HR 1526: NORRA of 2025
HR 1526 in plain English: This bill would restrict federal district courts from issuing injunctions that apply beyond the specific parties involved in a case. It would prohibit so-called 'universal' or 'nationwide' injunctions that block a policy from taking effect across the entire country.
Stated purpose
The bill aims to stop individual federal district court judges from issuing injunctions that apply nationwide or beyond the specific parties in a case. Its declared goal is to limit injunctive relief to only the people directly involved in a given lawsuit.
Key points
- Bars federal district courts from issuing injunctions that apply to anyone beyond the parties in the specific case
- Effectively ends nationwide injunctions that can halt federal policies broadly
Arguments supporters make
- A single unelected district judge should not have the power to freeze a federal policy for the entire country — that concentrates too much power in one courtroom and disrupts democratic governance.

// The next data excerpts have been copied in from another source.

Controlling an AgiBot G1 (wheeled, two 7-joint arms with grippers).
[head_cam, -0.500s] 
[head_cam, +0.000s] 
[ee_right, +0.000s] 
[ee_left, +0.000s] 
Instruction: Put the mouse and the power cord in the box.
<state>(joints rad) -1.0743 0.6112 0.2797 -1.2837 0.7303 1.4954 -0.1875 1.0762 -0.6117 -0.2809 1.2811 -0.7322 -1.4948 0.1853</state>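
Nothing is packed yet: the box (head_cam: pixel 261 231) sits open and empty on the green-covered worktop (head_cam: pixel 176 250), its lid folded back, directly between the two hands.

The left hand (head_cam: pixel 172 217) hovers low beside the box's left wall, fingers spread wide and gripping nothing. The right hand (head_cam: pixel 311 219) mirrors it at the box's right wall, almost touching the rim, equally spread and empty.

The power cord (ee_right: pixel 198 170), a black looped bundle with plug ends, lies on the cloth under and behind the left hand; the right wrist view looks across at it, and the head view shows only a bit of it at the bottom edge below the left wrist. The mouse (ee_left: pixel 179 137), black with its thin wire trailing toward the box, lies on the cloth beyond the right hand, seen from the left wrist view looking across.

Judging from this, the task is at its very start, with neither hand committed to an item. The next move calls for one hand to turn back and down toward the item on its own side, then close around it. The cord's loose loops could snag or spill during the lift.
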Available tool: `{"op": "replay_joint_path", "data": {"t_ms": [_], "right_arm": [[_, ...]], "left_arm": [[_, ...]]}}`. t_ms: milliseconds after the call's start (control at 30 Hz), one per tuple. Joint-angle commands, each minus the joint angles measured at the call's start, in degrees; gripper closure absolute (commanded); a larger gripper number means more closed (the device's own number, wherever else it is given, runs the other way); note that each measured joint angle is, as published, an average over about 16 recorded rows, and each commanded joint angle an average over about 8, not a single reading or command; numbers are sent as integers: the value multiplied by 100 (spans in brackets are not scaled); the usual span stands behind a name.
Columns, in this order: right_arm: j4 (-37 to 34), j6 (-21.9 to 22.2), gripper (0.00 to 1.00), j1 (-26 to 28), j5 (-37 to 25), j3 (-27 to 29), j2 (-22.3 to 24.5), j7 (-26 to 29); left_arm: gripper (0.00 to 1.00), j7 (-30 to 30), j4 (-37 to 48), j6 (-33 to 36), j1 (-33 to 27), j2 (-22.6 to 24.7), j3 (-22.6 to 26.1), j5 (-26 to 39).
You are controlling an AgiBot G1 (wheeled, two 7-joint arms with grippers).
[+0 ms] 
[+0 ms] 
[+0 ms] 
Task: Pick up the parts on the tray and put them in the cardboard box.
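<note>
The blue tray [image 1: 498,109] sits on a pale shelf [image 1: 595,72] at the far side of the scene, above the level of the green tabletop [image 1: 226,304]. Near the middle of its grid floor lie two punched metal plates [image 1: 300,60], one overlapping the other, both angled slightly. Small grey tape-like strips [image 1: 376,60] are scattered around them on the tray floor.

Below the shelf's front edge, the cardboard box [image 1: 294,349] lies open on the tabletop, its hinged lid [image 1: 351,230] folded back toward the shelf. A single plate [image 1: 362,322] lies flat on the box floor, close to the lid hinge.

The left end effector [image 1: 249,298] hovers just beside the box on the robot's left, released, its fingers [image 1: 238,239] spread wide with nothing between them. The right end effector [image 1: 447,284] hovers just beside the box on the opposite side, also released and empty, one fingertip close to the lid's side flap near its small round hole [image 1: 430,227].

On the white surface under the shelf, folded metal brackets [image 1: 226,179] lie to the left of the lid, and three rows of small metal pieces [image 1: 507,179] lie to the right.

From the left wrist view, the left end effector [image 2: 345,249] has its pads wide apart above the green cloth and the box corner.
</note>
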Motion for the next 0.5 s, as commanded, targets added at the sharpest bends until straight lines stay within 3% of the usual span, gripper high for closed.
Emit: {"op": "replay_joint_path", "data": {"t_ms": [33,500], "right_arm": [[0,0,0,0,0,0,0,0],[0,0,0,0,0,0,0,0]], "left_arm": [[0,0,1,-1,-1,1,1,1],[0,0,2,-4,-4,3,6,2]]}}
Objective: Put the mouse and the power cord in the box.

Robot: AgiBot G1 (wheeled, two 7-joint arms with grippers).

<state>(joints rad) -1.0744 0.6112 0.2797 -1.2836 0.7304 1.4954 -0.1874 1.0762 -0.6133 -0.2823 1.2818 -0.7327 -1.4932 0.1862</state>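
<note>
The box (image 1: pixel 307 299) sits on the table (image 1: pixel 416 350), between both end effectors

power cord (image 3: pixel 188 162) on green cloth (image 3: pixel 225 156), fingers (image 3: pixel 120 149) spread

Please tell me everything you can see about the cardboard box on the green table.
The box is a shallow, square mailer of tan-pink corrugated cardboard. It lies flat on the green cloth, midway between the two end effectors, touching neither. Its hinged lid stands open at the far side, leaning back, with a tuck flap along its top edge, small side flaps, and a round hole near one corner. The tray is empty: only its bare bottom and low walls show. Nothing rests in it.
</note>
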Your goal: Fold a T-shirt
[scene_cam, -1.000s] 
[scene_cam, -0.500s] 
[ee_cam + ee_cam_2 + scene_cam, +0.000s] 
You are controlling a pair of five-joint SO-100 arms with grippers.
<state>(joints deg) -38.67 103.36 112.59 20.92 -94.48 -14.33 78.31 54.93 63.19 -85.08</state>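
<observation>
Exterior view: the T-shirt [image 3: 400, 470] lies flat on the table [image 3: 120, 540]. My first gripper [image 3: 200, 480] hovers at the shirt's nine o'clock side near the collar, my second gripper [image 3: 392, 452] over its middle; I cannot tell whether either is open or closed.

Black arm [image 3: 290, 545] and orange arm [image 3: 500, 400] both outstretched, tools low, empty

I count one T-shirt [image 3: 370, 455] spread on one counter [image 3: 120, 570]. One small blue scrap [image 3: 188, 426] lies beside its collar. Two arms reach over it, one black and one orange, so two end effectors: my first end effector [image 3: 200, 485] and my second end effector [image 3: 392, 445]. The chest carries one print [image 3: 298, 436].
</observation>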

- Limiting injunctions to the parties in a case is how courts traditionally operated; restoring that limit respects the proper role of the judiciary and pushes broader legal questions to appellate courts or Congress.
- The bill still allows multi-state challenges to reach a broader remedy through a three-judge panel, so states and groups with strong cases have a fair path to wider relief without giving one judge alone that authority.
Arguments opponents make
- When an illegal government action harms millions of people, limiting relief only to named plaintiffs means most people suffer ongoing harm while slow-moving litigation crawls forward — justice delayed is justice denied.
- Critics argue the bill is designed to make it much harder to quickly stop executive overreach, effectively giving the administration more room to enforce contested policies while cases work through the courts for years.
- The multi-state workaround is narrow and procedurally complex, leaving individuals, nonprofits, and smaller groups with no realistic way to obtain relief that matches the actual scope of harm they face.
Tradeoffs
Restricting injunctions to direct parties limits the power of any single judge to halt federal policy broadly, but it also means people who never filed a lawsuit may remain subject to policies a court has found legally questionable while their own cases are pending or never filed.
Current status in Congress: Passed House.